Charles ve Melisa’dan torun istiyorum

Güncelleme Tarihi:

Charles ve Melisa’dan torun istiyorum
Oluşturulma Tarihi: Haziran 24, 2013 17:39

Kont Anton Wolfgang von Faber-Castell (72), kalem şirketi FaberCastell’in 8’inci nesil CEO’su. Kendisiyle Nürnberg Stein’da bir araya geldik, kendi adını verdiği yeni lüks markaları Graf von Faber-Castell’i konuştuk.

Haberin Devamı

* Graf von Faber-Castell, lüks bir marka. Tabana yayılmış bir kırtasiye krallığının ardından neden lüks sektörüne girmek istediniz? 

- Özellikle girdim, çünkü sahip olduğumuz bazı ürünleri yeniden keşfetmek istedim. Özellikle de 18’inci yüzyılda yapıp sattığımız bazı ürünleri. Tüm bu yolculuk, kendime aldığım gümüş kalem koruyucularla başladı. 1886-87 yıllarından kalma bir parçaydı. Bu ürün masamın üzerinde duruyordu ve bir gün bunun gibi bir ürün yapabileceğimi hayal ediyordum. Sonra tasarımcıyla çalışıp küçük bir lüks tüketim grubu yarattık. İçinde silgisinden kalemtıraşına kadar tüm yardımcı enstrümanların olduğu bir seri. Bunları dolmakalem, tükenmez kalem, mekanik kalemler ve birlikte kullanabileceğiniz diğer ürünler takip etti. Deri ürünlerle tamamlanan seri, daha sonra çeşitli dükkanların içinde, kiosklarda ve kendi dükkanlarımızda satışa sunuldu.
    
* Bu lüks markada sizin için en önemli nokta nedir?     

- Bir kere markanın en önemli noktası, özel seçilmiş materyallerin kullanılmış olması. Bir kalemin doğallığı tahtayla başlar. Biz de bu doğallıktan yola çıkarak ağaçtan elde edilmiş kalemler yapmaya, ona gümüş ve diğer materyaller eklemeye başladık.

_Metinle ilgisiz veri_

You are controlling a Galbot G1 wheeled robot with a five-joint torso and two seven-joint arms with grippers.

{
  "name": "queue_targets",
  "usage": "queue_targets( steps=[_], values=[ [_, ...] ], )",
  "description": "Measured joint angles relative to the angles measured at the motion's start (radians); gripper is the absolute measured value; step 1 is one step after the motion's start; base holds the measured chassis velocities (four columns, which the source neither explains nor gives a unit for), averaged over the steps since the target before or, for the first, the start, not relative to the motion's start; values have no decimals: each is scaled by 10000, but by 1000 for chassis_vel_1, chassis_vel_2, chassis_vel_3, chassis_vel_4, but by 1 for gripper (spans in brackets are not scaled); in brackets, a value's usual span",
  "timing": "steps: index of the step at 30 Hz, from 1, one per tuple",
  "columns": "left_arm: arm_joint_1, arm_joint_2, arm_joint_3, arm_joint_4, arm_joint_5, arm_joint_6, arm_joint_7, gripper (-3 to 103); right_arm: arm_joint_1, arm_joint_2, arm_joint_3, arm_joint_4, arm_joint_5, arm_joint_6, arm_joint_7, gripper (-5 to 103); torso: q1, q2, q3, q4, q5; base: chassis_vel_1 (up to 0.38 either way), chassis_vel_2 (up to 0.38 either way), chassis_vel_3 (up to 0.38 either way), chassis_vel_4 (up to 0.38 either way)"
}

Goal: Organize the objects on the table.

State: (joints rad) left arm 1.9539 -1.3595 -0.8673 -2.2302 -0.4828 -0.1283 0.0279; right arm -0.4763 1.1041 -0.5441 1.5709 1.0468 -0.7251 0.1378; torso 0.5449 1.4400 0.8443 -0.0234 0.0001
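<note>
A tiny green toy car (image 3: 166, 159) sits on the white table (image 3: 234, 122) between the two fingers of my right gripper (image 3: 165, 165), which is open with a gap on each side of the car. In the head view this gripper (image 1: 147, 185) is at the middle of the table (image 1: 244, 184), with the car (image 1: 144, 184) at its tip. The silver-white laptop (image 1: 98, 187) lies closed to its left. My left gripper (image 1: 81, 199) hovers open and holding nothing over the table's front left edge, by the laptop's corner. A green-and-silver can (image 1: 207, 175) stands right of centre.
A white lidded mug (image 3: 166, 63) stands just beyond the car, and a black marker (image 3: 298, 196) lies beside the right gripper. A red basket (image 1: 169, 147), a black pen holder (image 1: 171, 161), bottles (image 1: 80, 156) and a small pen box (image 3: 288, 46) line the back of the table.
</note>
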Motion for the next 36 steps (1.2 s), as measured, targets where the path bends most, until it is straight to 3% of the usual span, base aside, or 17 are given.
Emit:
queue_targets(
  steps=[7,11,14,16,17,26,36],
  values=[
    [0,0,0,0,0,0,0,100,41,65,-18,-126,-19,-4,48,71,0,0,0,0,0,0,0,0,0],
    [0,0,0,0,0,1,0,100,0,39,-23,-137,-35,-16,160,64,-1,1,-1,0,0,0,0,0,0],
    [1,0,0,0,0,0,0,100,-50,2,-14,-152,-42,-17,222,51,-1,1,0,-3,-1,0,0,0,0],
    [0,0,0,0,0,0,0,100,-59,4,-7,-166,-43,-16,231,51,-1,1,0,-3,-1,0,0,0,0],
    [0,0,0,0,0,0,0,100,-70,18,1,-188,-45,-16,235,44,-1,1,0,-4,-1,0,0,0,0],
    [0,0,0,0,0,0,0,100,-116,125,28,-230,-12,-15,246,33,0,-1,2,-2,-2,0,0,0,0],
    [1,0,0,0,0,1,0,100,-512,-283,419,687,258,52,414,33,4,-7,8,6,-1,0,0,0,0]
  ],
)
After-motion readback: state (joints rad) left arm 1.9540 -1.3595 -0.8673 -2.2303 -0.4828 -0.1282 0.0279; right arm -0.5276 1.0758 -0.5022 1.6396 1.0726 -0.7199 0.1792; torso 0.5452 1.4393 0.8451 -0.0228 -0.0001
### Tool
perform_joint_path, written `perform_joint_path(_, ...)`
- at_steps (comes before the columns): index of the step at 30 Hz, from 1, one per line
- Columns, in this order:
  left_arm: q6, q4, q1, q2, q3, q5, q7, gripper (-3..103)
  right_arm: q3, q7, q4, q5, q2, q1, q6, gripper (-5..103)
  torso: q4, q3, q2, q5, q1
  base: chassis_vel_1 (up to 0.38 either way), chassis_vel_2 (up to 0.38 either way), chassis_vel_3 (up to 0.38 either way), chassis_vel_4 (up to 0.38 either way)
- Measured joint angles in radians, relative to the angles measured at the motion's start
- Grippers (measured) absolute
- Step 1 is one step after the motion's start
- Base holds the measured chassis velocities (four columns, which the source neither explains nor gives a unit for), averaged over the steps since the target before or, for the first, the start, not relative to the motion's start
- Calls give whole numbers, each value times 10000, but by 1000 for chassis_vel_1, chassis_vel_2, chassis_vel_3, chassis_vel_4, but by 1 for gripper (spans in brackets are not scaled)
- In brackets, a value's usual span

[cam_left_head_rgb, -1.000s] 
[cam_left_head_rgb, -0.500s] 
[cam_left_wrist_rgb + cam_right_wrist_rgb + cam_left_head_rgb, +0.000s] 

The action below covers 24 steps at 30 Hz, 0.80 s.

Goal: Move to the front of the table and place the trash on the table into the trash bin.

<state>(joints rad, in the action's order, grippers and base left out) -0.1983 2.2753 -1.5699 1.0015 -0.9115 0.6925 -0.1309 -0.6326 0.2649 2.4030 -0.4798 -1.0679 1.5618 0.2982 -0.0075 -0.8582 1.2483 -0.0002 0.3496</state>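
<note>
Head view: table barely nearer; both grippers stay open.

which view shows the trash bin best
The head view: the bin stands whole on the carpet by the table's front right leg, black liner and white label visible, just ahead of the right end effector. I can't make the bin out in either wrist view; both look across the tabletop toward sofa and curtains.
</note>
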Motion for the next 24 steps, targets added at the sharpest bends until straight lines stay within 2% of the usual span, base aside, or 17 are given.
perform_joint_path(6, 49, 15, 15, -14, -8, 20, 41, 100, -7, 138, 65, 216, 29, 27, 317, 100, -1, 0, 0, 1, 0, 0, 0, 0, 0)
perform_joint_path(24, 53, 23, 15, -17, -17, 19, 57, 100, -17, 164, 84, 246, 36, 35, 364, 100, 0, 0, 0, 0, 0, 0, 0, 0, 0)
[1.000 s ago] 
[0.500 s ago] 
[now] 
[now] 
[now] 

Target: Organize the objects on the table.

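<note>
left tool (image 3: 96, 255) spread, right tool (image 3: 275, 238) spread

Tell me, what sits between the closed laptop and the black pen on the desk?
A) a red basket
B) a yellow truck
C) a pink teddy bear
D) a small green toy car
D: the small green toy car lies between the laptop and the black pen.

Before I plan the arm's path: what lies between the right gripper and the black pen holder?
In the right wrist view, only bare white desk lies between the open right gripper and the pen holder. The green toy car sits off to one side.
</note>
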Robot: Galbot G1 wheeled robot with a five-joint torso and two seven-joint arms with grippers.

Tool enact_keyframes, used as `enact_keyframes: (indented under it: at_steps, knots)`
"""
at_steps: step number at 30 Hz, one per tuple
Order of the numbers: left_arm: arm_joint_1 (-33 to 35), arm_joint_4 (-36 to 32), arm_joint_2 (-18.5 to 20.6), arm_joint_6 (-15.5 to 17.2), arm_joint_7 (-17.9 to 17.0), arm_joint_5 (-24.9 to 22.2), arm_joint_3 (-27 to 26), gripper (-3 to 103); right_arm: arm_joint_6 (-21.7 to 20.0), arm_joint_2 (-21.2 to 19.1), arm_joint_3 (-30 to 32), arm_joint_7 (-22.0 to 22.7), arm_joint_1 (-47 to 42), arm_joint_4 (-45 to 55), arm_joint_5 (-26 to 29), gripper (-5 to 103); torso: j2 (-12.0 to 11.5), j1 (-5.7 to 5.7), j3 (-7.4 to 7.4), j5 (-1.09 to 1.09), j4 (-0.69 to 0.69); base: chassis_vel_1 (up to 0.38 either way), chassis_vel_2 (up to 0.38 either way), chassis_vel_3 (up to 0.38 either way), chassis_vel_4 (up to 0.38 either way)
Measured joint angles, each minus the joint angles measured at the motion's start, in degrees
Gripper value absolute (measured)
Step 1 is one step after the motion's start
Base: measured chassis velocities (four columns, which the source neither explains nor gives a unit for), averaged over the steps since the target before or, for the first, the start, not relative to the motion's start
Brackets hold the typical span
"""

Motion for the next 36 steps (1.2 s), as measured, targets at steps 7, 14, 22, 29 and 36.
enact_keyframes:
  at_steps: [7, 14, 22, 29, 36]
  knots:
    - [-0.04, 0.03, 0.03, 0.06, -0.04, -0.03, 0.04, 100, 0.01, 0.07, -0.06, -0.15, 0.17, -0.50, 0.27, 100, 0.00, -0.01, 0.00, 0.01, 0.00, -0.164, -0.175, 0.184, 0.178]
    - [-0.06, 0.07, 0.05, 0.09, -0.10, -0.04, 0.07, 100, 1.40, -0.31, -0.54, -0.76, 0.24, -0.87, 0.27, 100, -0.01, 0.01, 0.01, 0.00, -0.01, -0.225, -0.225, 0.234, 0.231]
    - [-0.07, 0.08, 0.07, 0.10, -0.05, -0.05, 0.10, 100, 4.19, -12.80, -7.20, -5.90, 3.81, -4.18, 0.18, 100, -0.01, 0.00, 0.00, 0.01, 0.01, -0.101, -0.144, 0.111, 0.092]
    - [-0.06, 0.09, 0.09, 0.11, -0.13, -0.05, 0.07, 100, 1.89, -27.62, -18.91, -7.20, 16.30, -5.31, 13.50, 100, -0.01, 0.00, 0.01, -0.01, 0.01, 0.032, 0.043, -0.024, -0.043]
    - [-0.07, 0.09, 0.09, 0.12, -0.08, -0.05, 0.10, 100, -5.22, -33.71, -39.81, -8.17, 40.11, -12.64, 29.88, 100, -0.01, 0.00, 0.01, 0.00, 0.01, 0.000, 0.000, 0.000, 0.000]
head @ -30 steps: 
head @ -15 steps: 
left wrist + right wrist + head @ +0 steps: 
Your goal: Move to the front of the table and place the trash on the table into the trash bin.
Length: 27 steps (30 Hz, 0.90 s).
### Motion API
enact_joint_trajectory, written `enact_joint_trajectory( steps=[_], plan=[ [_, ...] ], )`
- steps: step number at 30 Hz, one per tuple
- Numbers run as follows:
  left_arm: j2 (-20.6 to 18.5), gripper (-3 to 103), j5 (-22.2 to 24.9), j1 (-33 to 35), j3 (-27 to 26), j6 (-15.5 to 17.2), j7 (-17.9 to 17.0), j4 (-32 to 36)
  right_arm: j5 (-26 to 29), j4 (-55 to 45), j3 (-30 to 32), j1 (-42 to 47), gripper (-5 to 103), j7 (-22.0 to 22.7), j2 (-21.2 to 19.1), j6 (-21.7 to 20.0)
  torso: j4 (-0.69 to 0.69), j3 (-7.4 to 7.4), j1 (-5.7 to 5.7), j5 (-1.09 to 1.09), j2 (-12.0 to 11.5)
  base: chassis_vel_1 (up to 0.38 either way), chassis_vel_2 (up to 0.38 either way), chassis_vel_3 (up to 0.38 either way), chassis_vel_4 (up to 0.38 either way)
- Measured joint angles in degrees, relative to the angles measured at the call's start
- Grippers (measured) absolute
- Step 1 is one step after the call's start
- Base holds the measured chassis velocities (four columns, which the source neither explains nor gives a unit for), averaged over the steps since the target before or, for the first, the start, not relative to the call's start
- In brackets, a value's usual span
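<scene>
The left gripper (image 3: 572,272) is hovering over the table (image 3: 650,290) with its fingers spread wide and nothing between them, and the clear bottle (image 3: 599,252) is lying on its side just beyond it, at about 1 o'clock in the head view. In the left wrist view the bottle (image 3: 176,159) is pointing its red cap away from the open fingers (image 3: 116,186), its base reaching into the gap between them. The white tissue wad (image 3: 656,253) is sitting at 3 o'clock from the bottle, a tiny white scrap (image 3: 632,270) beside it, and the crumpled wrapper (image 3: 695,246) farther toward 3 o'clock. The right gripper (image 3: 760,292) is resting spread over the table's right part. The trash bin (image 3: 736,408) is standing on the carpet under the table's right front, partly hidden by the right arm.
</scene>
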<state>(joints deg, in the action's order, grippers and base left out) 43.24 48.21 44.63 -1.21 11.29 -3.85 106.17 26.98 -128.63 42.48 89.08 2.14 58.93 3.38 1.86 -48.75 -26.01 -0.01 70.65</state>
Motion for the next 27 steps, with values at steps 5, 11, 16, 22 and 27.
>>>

* Sizin favoriniz hangi kalem?

- “Mükemmel kalem” diye tabir ettiğimiz model. Gümüş bir kapağı var. Bu kapak aynı zamanda kalemtıraş. Arka yüzeyindeki kapakta da silgi mevcut. Kurşun kalem aslında ama özel bir yapım. Asya- Pasifik ülkelerinde bu ürün için çok büyük bir potansiyel görüyoruz.

* Kalemde lüksü nasıl tanımlıyorsunuz?


- Lüks, her zaman özel ve genellikle pahalı unsurlar barındıran demek. Gerçekten eşsiz ürünler yaratmaya çalışıyoruz, haliyle pahalı oluyor. Bana göre aldığınız lüks ürün muhteşem bir şekilde çalışmalı, kullanılan materyal kaliteli olmalı ve el işçiliği bulunmalı. Her yıl çıkardığımız “yılın kalemi” serisi de bunun en önemli örneklerinden biri.

* Kalem hâlâ erkek için bir statü sembolü olarak görülüyor mu?

- Elbette. Amerika’da değil belki ama Asya Pasifik ülkelerinde kaliteli bir kalem yaşam standardınızı yansıtıyor.

* Çok özel siparişleri ilk siz mi deniyorsunuz?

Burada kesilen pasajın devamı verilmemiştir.